Nothing in the condition of the patient on May 22 gives fair support to the conclusion that hope had then been lost. She may have thought she was going to die and have said so to her nurse, but this was consistent with hope, which could not have been put aside without more to quench it. Indeed, a fortnight later, she said to one of her physicians, though her condition was then grave, "You will get me well, won't you?" Fear or even belief that illness will end in death will not avail of itself to make a dying declaration. There must be "a settled hopeless expectation" (Willes, J. in Reg. v. Peel, 2 F. F. 21, 22) that death is near at hand, and what is said must have been spoken in the hush of its impending presence. Mattox v. United States, 146 U.S. 140, 151; Carver v. United States, 160 U.S. 553; 164 U.S. 694; Rex v. Perry, [1909] 2 K.B. 697; People v. Sarzano, 212 N.Y. 231, 235; 106 N.E. 87; 3 Wigmore on Evidence, §§ 1440, 1441, 1442, collating the decisions. Despair of recovery may indeed be gathered from the circumstances if the facts support the inference. Carver v. United States, supra; Wigmore, Evidence, § 1442. There is no unyielding ritual of words to be spoken by the dying. Despair may even be gathered though the period of survival outruns the bounds of expectation. Wigmore, § 1441. What is decisive is the state of mind. Even so, the state of mind must be exhibited in the evidence, and not left to conjecture. The patient must have spoken with the consciousness of a swift and certain doom.

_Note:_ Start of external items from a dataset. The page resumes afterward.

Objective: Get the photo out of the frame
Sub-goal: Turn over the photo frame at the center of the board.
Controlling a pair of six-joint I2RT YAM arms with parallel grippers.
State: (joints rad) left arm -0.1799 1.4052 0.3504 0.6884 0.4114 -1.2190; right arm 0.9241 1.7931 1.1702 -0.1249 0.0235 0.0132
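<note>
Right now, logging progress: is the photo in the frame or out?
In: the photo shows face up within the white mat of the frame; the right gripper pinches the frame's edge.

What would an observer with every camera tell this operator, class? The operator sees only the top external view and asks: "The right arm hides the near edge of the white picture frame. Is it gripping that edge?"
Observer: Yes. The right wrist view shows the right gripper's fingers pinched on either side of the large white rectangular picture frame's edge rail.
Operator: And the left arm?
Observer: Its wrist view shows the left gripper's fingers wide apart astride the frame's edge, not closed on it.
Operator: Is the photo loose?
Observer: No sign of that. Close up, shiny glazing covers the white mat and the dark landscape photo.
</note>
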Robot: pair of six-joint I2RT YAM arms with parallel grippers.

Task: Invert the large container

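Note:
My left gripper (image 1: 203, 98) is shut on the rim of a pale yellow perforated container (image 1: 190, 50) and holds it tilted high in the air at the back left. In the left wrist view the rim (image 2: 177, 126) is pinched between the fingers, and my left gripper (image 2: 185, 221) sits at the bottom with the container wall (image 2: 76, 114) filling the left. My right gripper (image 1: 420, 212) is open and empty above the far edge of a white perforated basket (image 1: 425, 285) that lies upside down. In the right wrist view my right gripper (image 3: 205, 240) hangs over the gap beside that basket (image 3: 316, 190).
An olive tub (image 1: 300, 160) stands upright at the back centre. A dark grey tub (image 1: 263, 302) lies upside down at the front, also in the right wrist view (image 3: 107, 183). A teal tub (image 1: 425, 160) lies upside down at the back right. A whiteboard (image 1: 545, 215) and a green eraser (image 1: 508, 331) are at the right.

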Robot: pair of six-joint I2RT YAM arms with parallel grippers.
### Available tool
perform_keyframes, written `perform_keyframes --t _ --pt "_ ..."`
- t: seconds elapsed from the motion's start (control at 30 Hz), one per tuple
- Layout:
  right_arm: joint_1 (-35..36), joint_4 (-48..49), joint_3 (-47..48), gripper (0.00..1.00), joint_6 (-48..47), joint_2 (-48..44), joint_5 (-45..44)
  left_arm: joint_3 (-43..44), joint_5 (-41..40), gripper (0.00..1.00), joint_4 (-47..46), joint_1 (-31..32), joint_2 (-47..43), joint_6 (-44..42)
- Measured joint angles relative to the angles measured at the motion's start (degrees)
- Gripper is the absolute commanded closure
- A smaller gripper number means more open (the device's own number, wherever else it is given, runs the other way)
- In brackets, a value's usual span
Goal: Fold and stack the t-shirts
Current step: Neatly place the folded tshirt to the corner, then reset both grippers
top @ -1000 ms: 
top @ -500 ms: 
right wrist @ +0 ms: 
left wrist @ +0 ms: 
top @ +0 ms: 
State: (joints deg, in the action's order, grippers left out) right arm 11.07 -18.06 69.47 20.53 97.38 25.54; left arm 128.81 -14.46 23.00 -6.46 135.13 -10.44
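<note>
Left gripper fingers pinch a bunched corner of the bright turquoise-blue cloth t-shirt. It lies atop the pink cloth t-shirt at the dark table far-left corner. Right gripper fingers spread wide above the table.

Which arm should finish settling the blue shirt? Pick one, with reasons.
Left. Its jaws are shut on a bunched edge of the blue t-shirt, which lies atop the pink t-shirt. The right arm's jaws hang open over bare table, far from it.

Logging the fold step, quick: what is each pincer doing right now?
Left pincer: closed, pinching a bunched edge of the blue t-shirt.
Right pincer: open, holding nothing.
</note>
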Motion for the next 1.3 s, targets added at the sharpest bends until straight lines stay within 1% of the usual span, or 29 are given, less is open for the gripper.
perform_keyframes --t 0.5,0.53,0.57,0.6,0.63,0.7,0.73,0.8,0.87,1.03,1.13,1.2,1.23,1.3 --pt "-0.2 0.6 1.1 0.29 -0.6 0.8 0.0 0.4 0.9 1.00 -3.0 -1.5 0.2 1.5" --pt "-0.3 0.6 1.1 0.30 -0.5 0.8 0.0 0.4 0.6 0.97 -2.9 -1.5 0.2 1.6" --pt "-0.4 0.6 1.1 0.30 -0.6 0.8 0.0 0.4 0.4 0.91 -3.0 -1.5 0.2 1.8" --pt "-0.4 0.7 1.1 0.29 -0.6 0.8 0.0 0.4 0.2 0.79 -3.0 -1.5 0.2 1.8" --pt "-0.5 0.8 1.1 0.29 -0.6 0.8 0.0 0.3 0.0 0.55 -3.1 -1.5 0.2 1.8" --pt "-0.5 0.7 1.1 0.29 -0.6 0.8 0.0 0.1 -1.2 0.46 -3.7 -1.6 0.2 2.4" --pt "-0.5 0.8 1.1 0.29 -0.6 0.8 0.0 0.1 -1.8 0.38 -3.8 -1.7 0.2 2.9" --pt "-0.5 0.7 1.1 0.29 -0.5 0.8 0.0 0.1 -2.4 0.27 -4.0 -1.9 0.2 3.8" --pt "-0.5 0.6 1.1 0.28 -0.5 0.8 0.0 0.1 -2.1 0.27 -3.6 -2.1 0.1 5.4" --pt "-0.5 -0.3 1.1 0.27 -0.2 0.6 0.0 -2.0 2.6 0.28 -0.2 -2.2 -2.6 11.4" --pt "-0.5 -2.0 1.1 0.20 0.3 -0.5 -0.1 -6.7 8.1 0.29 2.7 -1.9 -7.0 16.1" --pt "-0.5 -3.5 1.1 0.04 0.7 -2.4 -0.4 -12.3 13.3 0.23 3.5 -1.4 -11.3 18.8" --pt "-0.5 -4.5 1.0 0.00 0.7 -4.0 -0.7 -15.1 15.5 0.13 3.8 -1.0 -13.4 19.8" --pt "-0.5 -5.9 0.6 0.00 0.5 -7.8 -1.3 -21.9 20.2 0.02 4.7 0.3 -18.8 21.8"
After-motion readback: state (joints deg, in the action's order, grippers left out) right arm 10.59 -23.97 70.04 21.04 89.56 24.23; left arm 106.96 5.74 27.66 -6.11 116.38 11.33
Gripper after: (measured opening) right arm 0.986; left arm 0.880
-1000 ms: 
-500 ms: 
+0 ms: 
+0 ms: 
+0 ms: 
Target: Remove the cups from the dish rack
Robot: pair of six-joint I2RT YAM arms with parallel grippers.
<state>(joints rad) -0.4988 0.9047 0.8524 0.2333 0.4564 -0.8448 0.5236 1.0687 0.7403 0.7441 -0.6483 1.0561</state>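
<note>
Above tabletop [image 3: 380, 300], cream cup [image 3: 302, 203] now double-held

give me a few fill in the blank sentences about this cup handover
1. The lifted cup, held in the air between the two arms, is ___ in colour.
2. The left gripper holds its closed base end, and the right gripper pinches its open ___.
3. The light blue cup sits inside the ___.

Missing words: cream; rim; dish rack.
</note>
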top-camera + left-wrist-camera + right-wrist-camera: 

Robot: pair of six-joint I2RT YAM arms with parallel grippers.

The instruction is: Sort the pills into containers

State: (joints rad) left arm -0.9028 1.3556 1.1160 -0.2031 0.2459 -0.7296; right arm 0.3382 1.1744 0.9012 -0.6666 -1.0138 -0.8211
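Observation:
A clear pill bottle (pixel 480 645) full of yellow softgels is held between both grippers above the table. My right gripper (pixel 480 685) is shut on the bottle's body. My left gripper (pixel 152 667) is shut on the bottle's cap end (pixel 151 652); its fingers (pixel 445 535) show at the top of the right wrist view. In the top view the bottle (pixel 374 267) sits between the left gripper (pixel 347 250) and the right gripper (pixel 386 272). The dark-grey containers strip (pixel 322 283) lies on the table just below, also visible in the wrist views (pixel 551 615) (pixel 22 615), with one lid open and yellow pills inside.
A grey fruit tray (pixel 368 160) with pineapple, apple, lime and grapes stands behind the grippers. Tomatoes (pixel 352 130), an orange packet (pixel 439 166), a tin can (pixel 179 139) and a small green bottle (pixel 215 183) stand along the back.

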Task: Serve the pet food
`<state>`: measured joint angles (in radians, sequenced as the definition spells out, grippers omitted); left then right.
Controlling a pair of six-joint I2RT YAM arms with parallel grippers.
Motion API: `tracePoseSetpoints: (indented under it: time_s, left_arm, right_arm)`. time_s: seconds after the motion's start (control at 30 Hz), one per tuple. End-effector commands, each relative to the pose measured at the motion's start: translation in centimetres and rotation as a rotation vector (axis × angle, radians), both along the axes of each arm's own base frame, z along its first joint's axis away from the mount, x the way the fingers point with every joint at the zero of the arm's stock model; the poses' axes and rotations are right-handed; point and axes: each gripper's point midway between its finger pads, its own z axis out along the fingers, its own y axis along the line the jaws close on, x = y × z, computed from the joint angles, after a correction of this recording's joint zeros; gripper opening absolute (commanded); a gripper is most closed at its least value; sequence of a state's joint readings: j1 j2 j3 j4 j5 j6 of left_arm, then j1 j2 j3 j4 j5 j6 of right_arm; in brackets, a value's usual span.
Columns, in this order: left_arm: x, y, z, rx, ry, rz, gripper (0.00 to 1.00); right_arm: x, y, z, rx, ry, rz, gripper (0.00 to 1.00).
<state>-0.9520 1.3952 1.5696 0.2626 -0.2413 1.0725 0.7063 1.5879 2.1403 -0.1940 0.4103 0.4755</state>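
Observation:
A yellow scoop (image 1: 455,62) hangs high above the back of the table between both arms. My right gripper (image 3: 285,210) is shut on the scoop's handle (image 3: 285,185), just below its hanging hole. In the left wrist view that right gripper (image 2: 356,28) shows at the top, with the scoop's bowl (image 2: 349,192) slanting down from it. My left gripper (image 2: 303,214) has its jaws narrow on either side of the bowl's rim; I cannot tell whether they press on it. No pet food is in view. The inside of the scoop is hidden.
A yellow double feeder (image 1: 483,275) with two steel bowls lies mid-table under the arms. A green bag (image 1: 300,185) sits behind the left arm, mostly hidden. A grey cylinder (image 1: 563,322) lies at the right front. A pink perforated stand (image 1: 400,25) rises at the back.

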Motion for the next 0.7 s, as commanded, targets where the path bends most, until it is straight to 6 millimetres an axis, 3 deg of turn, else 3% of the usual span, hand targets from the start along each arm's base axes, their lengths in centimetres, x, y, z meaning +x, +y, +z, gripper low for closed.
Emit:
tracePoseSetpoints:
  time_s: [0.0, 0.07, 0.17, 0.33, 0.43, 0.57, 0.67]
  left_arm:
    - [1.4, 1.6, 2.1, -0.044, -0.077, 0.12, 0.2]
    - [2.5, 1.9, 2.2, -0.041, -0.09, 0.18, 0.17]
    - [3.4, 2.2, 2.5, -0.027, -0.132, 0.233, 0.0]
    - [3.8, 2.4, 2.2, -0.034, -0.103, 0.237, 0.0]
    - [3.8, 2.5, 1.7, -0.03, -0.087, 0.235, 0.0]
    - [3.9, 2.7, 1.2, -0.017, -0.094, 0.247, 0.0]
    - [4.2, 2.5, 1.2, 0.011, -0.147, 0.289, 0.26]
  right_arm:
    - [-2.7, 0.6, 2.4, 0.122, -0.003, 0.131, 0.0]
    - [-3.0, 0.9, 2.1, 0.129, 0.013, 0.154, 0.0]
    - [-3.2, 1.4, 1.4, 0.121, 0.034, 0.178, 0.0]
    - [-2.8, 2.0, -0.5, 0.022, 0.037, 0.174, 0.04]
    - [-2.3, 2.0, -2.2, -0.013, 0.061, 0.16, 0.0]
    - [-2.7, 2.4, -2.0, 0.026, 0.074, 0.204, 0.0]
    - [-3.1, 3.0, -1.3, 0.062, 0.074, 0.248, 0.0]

What was said by this patient was not spoken in that mood. There was no warning to her in the circumstances that her words would be repeated and accepted as those of a dying wife, charging murder to her husband, and charging it deliberately and solemnly as a fact within her knowledge. To the focus of that responsibility her mind was never brought. She spoke as one ill, giving voice to the beliefs and perhaps the conjectures of the moment. The liquor was to be tested, to see whether her beliefs were sound. She did not speak as one dying, announcing to the survivors a definitive conviction, a legacy of knowledge on which the world might act when she had gone.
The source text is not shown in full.